Re: [PATCH net-next v2 06/12] net-timestamp: introduce TS_SCHED_OPT_CB to generate dev xmit timestamp

Martin KaFai Lau <martin.lau@xxxxxxxxx> · Tue, 15 Oct 2024 18:01:23 -0700

On 10/11/24 9:06 PM, Jason Xing wrote:
From: Jason Xing <kernelxing@xxxxxxxxxxx>

Introduce BPF_SOCK_OPS_TS_SCHED_OPT_CB flag so that we can decide to
print timestamps when the skb just passes the dev layer.

Signed-off-by: Jason Xing <kernelxing@xxxxxxxxxxx>
---
  include/uapi/linux/bpf.h       |  5 +++++
  net/core/skbuff.c              | 17 +++++++++++++++--
  tools/include/uapi/linux/bpf.h |  5 +++++
  3 files changed, 25 insertions(+), 2 deletions(-)

diff --git a/include/uapi/linux/bpf.h b/include/uapi/linux/bpf.h
index 157e139ed6fc..3cf3c9c896c7 100644
--- a/include/uapi/linux/bpf.h
+++ b/include/uapi/linux/bpf.h
@@ -7019,6 +7019,11 @@ enum {
  					 * by the kernel or the
  					 * earlier bpf-progs.
  					 */
+	BPF_SOCK_OPS_TS_SCHED_OPT_CB,	/* Called when skb is passing through
+					 * dev layer when SO_TIMESTAMPING
+					 * feature is on.
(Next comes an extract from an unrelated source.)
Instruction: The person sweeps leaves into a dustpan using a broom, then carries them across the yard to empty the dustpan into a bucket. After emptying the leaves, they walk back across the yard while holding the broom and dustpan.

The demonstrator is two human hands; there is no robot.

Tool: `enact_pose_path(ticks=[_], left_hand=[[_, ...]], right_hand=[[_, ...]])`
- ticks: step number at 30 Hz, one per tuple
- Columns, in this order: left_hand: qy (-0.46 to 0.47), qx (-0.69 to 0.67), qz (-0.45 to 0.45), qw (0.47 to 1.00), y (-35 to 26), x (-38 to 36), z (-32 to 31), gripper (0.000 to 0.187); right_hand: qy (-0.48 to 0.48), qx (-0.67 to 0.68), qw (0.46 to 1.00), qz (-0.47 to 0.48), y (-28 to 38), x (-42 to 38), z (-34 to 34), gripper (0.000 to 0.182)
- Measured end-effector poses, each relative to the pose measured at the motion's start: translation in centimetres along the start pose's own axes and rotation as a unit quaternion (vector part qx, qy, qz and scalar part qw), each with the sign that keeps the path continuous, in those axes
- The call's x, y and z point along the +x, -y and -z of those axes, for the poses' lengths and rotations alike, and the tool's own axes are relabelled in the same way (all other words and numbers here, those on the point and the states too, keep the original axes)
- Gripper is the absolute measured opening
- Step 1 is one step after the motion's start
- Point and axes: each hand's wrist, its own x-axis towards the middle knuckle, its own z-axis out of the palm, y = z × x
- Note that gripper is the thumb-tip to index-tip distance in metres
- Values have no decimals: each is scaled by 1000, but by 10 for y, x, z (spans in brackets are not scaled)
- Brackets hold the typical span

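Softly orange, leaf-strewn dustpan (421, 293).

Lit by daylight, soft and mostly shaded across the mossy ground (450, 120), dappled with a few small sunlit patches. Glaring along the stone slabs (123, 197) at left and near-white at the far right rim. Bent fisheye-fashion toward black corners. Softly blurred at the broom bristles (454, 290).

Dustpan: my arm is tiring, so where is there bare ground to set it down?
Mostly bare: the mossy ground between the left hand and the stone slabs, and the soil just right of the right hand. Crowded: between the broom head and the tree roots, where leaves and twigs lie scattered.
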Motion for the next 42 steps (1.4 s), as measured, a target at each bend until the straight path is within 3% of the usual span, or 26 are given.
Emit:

It indicates the
+					 * recorded timestamp.
+					 */
  };
  
  /* List of TCP states. There is a build check in net/ipv4/tcp.c to detect
diff --git a/net/core/skbuff.c b/net/core/skbuff.c
index 3a4110d0f983..16e7bdc1eacb 100644
--- a/net/core/skbuff.c
+++ b/net/core/skbuff.c
@@ -5632,8 +5632,21 @@ static void bpf_skb_tstamp_tx_output(struct sock *sk, int tstype)
  		return;
  
  	tp = tcp_sk(sk);
-	if (BPF_SOCK_OPS_TEST_FLAG(tp, BPF_SOCK_OPS_TX_TIMESTAMPING_OPT_CB_FLAG))
-		return;
+	if (BPF_SOCK_OPS_TEST_FLAG(tp, BPF_SOCK_OPS_TX_TIMESTAMPING_OPT_CB_FLAG)) {
+		struct timespec64 tstamp;
+		u32 cb_flag;
+
+		switch (tstype) {
+		case SCM_TSTAMP_SCHED:
+			cb_flag = BPF_SOCK_OPS_TS_SCHED_OPT_CB;
+			break;
+		default:
+			return;
+		}
+
+		tstamp = ktime_to_timespec64(ktime_get_real());
+		tcp_call_bpf_2arg(sk, cb_flag, tstamp.tv_sec, tstamp.tv_nsec);

There is bpf_ktime_get_*() helper. The bpf prog can directly call the 
bpf_ktime_get_* helper and use whatever clock it sees fit instead of enforcing 
real clock here and doing an extra ktime_to_timespec64. Right now the 
bpf_ktime_get_*() does not have real clock which I think it can be added.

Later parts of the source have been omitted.